Before oversampling, and assuming that the balanced accuracy score is normally distribued we can be 95% confident that the balanced accuracy on new data is 56.5±0.62. Indeed, this agrees a lot with the original point estimate.

After Oversampling

At first glance, this seems really nontrivial since resampling will have to be performed before training the model on each fold during cross-validation. Thankfully, the MLJBalancing helps us avoid doing this manually by offering BalancedModel where we can wrap any MLJ classification model with an arbitrary number of Imbalance.jl resamplers in a pipeline that behaves like a single MLJ model.

In this, we must construct the resampling model via it's MLJ interface then pass it along with the classification model to BalancedModel.

# 2. Instantiate the models
oversampler = Imbalance.MLJ.SMOTENC(k=3, ratios=Dict(1=>0.9), rng=42)

# 2.1 Wrap them in one model
balanced_model = BalancedModel(model=model, balancer1=oversampler)

# 3. Wrap it with the data in a machine
mach_over = machine(balanced_model, X_train, y_train, scitype_check_level=0)

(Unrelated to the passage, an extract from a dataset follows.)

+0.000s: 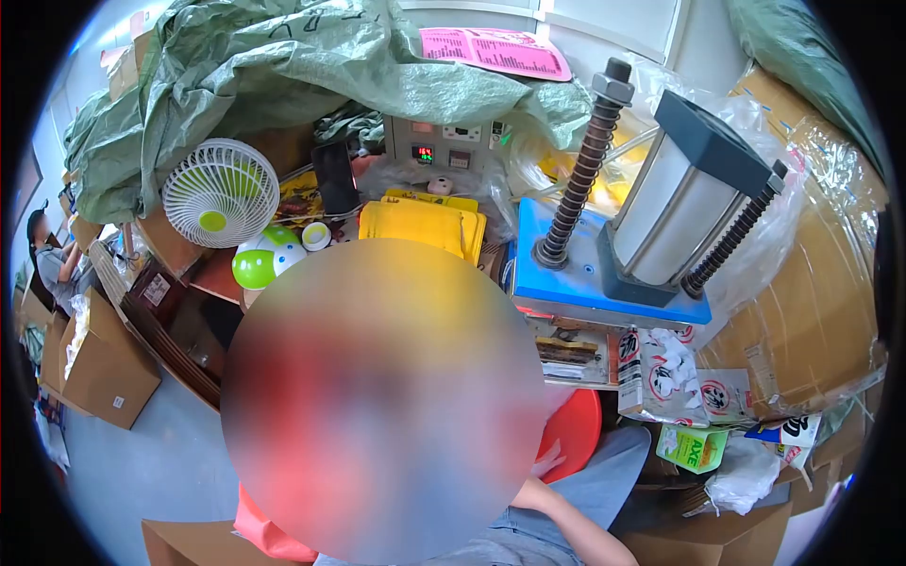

# 4. fit the machine learning model
fit!(mach_over, verbosity=0)
trained Machine; does not cache data
  model: BalancedModelProbabilistic(model = DecisionTreeClassifier(max_depth = 4, …), …)
  args: 
    1:	Source @967 ⏎ Table{Union{AbstractVector{Continuous}, AbstractVector{Multiclass{3}}, AbstractVector{Multiclass{2}}, AbstractVector{OrderedFactor{460}}, AbstractVector{OrderedFactor{70}}, AbstractVector{OrderedFactor{11}}, AbstractVector{OrderedFactor{4}}}}
    2:	Source @394 ⏎ AbstractVector{Multiclass{2}}

We can easily confirm that this is equivalent to what we had earlier

predict_mode(mach_over, X_test) == y_pred_over
true

Now let's cross-validate

cv=CV(nfolds=10)
evaluate!(mach_over, resampling=cv, measure=balanced_accuracy) 
Evaluating over 10 folds: 100%[=========================] Time: 0:07:24



PerformanceEvaluation object with these fields:
  model, measure, operation, measurement, per_fold,
  per_observation, fitted_params_per_fold,
  report_per_fold, train_test_rows, resampling, repeats
Extract:
┌─────────────────────┬──────────────┬─────────────┬─────────┬──────────────────
│ measure             │ operation    │ measurement │ 1.96*SE │ per_fold        ⋯
├─────────────────────┼──────────────┼─────────────┼─────────┼──────────────────
│ BalancedAccuracy(   │ predict_mode │ 0.677       │ 0.0124  │ [0.678, 0.688,  ⋯
│   adjusted = false) │              │             │         │                 ⋯
└─────────────────────┴──────────────┴─────────────┴─────────┴──────────────────
                                                                1 column omitted

Fair enough. After oversampling the interval under the same assumptions is 67.7±1.2% which is still a meaningful improvement over 56.5±0.62 that we had prior to oversampling ot the 55.2±1.5% that we had with logistic regression and SMOTE in an earlier example.